Sir,

We appreciate the opportunity to give a comment on the interesting letter by Ferretti et al in this issue. The need of a comprehensive combined analysis of multiple germline polymorphisms in genes involved in the folate metabolism and expression of these genes and their proteins in view of corresponding expression data is demanded by the authors for prediction of efficacy and toxicity of 5-fluorouracil (5-FU)-based chemotherapy. We agree to this statement. Our group conducted a combined analysis of polymorphisms of TS and MTHFR (folate pathway) as well as polymorphisms of GSTP1, ERCC1 and ERCC2, enzymes with potential impact on cisplatin efficacy (Goekkurt et al, 2006). The finding that our combined analyses of TS 5′ and GSTP1 genotypes resulted in a significant association with response and overall survival in our patient population (advanced gastric cancer patients treated with 5-FU/cisplatin as first-line palliative treatment) encourages for combined and more comprehensive analyses of more than one polymorphism in more than one metabolic or regulatory pathway. There are examples in the literature already for comprehensive genotype analyses for gastric cancer and also for colorectal cancer (Stoehlmacher et al, 2004; Ruzzo et al, 2006).

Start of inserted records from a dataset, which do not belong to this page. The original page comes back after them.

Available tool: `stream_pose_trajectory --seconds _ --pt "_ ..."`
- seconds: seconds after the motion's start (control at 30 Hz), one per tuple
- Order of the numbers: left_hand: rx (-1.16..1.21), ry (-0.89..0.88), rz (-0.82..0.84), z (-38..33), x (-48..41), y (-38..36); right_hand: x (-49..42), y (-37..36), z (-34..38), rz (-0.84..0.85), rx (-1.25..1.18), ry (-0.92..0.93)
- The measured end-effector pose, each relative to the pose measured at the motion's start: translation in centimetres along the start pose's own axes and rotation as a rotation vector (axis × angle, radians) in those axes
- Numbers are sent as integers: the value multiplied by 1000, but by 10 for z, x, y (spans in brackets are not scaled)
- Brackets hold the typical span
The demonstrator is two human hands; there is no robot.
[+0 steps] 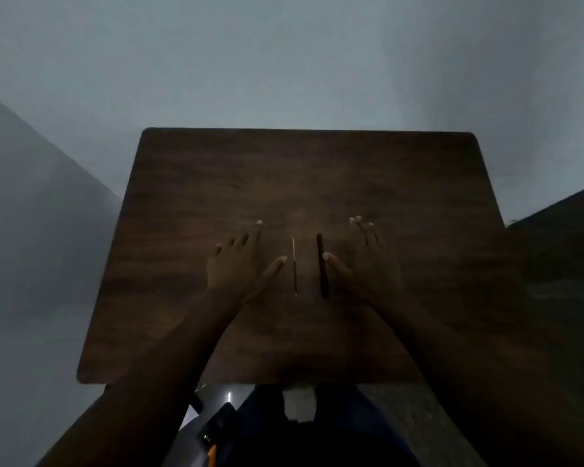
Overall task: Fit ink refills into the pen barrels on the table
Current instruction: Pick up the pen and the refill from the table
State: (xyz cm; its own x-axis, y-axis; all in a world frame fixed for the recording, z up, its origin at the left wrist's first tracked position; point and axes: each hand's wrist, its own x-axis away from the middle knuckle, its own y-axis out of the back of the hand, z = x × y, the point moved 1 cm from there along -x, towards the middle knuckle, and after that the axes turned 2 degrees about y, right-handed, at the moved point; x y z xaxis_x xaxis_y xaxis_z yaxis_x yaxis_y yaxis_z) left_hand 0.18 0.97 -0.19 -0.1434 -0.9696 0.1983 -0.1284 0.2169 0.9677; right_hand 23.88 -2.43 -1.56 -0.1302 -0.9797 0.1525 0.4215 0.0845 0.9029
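Forearms reach over dim wooden worktop (189, 183). Left hand (234, 264) and right hand (358, 264) lie flat, fingers spread, gripping nothing. Refill (294, 267) and barrel (322, 266) lie side by side between thumbs, apart, untouched. Judged: start of task; next, lift both, align refill tip with barrel opening.

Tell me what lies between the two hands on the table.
In the head view, two things lie side by side between the left hand and right hand: a thin ink refill nearer the left thumb, and a dark pen barrel beside the right thumb.
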Motion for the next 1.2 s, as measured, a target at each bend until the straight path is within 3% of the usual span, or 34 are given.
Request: stream_pose_trajectory --seconds 0.13,0.33,0.53,0.7,1.0,1.2 --pt "23 46 93 6 1 -19 10 -19 -10 147 34 -98" --pt "14 49 168 3 1 -37 14 -34 -17 179 26 -138" --pt "-9 41 249 -2 3 -46 6 -42 -10 220 -271 -268" --pt "7 60 315 0 5 -49 -7 -50 -4 201 -321 -347" --pt "29 69 329 2 2 -53 -30 -63 -2 256 -342 -410" --pt "213 109 257 2 -5 -57 -38 -56 5 248 -619 -468"
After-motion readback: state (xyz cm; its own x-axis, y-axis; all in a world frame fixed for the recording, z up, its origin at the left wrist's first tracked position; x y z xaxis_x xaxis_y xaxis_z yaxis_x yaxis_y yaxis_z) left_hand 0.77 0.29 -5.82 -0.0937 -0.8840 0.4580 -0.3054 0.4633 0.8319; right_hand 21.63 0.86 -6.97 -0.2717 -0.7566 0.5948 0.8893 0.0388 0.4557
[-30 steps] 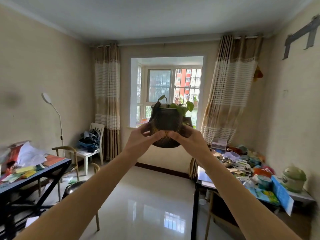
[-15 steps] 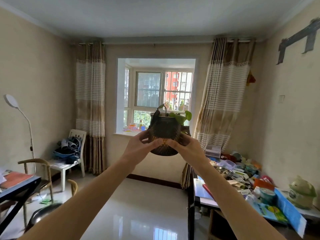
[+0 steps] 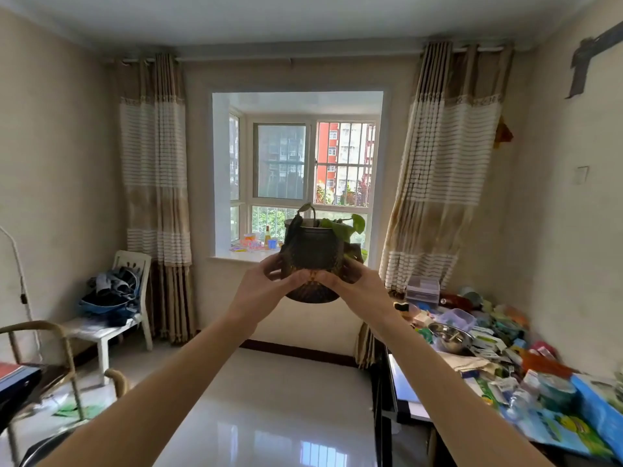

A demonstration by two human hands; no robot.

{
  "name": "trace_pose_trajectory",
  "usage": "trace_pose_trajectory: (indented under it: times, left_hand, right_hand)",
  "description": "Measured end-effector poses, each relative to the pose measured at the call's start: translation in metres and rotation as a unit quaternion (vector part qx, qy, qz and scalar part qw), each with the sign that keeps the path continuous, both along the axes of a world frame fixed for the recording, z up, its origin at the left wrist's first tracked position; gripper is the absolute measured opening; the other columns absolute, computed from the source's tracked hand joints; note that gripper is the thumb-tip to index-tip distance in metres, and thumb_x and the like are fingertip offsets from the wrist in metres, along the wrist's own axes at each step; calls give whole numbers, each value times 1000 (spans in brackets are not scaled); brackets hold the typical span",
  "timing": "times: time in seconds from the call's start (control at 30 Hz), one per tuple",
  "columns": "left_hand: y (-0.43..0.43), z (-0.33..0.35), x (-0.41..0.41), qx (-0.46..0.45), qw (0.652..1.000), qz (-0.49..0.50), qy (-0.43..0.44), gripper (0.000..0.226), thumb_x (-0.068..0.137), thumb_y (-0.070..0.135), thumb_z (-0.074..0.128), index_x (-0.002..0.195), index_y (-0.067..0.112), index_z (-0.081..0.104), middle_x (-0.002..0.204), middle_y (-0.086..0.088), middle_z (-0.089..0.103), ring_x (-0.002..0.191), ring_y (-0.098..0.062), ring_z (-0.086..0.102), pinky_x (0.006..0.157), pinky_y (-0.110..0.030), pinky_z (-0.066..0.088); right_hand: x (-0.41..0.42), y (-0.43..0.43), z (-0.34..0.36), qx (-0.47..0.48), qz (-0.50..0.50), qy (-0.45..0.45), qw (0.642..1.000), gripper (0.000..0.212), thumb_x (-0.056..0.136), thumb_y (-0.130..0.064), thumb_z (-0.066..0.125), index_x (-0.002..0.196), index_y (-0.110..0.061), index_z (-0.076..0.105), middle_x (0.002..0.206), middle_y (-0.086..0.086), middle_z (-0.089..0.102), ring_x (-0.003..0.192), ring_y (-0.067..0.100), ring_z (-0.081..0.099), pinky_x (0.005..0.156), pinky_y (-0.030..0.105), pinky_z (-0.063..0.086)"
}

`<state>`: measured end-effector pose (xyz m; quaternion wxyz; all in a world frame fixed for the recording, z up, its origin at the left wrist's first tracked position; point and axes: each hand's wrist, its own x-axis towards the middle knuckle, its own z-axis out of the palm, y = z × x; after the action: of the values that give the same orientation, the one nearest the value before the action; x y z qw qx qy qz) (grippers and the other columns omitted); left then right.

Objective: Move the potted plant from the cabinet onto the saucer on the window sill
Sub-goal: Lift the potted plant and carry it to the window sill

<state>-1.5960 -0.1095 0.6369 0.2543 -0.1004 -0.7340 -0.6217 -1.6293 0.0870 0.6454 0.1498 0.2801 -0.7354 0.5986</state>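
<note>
Head view: the potted plant [image 3: 312,254] stands upright in mid-air, clasped low on both sides by the left hand [image 3: 261,286] and right hand [image 3: 362,284], with the window sill [image 3: 232,258] straight ahead, well apart; the saucer isn't discernible.

Potted plant [image 3: 312,256] held upright in mid-air, in front of the bay window.

The pot is dark, round-bellied and finely patterned, with a paler rim; a few green leaves and one drooping dark leaf rise from it. The window sill [image 3: 242,257] lies behind it, white; the saucer cannot be made out there.
</note>
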Motion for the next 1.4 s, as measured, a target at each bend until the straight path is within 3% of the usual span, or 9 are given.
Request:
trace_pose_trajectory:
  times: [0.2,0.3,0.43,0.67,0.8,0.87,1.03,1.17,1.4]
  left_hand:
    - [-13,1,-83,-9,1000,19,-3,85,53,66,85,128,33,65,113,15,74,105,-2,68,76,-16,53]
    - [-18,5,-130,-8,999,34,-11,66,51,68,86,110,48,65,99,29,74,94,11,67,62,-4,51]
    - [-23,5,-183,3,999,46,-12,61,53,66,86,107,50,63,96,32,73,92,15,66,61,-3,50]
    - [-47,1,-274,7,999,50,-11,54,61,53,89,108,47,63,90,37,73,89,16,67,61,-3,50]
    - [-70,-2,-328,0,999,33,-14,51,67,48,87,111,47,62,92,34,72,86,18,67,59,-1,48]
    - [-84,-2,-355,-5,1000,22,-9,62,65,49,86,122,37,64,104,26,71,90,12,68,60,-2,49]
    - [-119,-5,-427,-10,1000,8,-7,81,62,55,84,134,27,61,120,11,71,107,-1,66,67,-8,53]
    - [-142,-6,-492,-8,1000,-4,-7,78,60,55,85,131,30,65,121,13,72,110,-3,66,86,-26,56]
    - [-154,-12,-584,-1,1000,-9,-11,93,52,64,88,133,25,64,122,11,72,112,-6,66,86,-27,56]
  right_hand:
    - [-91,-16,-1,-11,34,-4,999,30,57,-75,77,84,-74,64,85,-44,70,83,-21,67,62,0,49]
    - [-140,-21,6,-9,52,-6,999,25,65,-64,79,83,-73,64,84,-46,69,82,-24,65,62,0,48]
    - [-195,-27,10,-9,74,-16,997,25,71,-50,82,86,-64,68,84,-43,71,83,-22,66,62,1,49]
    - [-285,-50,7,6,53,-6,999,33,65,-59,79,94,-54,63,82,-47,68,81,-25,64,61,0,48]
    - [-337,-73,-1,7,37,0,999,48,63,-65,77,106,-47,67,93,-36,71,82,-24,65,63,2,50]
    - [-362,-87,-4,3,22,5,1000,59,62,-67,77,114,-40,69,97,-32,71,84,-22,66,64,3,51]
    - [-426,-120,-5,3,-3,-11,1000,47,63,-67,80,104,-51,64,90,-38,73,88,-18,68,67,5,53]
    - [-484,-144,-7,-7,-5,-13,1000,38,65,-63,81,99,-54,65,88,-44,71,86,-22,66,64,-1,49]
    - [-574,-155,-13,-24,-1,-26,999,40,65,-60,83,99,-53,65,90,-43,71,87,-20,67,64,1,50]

We are aware of the fact that our study is limited to few genotypes, and, as mentioned in our discussion, more genetic factors (polymorphisms) should be considered for the explanation of inter-individual variability in chemotherapy response, and more so in case of application of combination chemotherapy. Therefore, we mentioned our ongoing prospective study in a large phase III trial in advanced gastric cancer including a panel of at least 26 polymorphisms in genes of platinum and folate metabolism as well as in DNA-repair genes. However, performing such comprehensive analyses must take into account the relevance of certain polymorphisms for the clinical setting, for example very low frequencies of variant genotypes (e.g. dihydropyrimidine dehydrogenase (DPD) polymorphism). Furthermore, a functional impact of a certain polymorphism on gene/protein expression or protein function should be evaluated as clear as possible prior to entering a translational study (e.g. unclear functionality of orotate phosphoribosyl transferase (OPRT) or uridine monophosphate kinase (UMPK) polymorphisms).

In contrast to gene/protein expression data, which always display a cross-section of a dynamic process, genotypes remain stable and can be determined easily either from normal as well as from tumour tissue. As tumour tissue is not always available, especially in the advanced tumour setting, genotyping of normal host cells (e.g. leucocytes) remain easily accessible and cost-effective at any time of treatment. Despite, an existing controversially discussion about the value of host vs tumour genotyping for cancer pharmacogenetic studies, the use of germline DNA is validated with a minor source of error due to little discrepancies between the host and tumour genome (Marsh et al, 2005). The use of expression data, if available, may be very helpful for pharmacogenomic studies in cancer. However, expression data do not provide information about alteration of protein function, for example, due to germline polymorphisms or tumour-specific mutations. Of course if applicable, tumour-specific mutations should be taken into account in pharmacogenetic analyses as it is the case in non-small-cell lung cancer and in the use of inhibitors of EGFR.

In conclusion, we agree with the demand for a comprehensive combined analysis in cancer pharmacogenetic studies including several relevant and reliable factors. So far, the process of identifying the most important factors is still ongoing and reveals controversial results. Maybe even more important, there are currently no sufficient statistical models to incorporate the different impact of frequency and functionality of a single polymorphism for the prediction value of the whole analysis. For most polymorphisms, its functional significance is not even clear. Especially before that background, we have to incorporate as much information in our pharmacogenetic analyses as possible and perform true comprehensive studies.

If we focus on TS polymorphisms, we note that there are several divergent observations being published so far. In a study by Jakobsen et al (2005) in advanced colorectal cancer, for example, TS 5′-UTR 3R/3R genotype carriers showed better clinical outcomes than patients with TS 5′-UTR 2R/2R genotypes. These findings are not in agreement with the hypothesis that the 3R allele is correlated with higher TS mRNA levels and worse clinical outcome. However, the authors did not include the G/C SNP located within the 3R allele which might be an explanation for their opposite findings. Our data in contrast are in line with several observations by other investigators. Recently, in a prospective setting with a large patient cohort (n=175), Ruzzo et al (2006) could demonstrate the same impact of TS 5′-UTR and GSTP1 polymorphisms than we did on clinical outcome in advanced gastric cancer patients. At least for few genetic markers, such as TS polymorphisms, a lot of data with respect to cancer pharmacogenetic studies exist and prospective validation and evaluation of their potential as stratification parameter is ongoing.

The TS example shows that we will constantly learn in pharmacogenetics and that it needs large and comprehensive studies to find the ‘truth’ in order to develop robust tests for the clinical setting.